- REQUIREMENT
When you write out the listing below, keep each word exactly as it stands and drop the pictures.

--- DATA SEGMENT ---

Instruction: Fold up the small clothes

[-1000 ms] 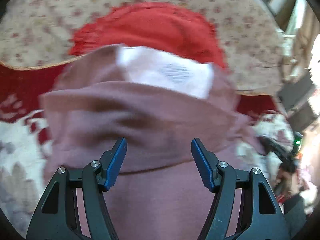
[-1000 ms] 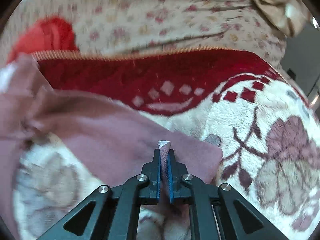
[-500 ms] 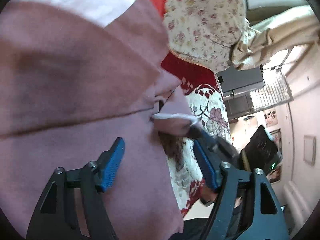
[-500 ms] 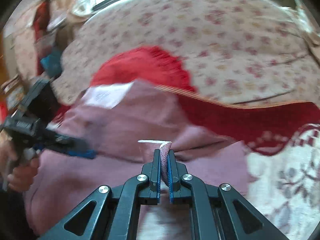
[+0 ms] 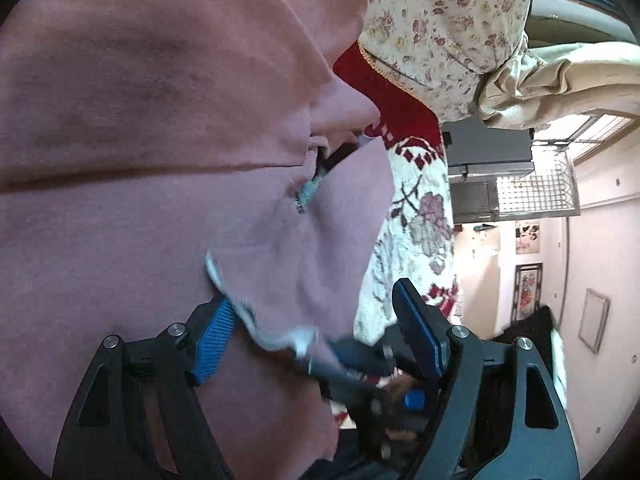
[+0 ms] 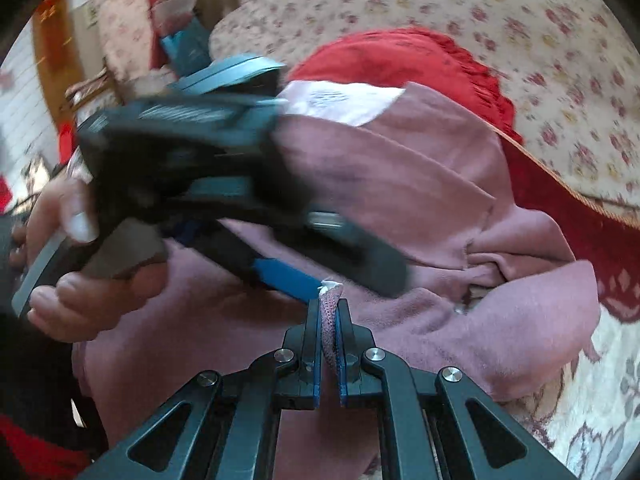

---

- WRITTEN RESPONSE
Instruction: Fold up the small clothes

[-1000 ms] 
[-1000 ms] 
[-500 ms] 
[-500 ms] 
[+0 ms] 
[+0 ms] 

This output requires nothing further.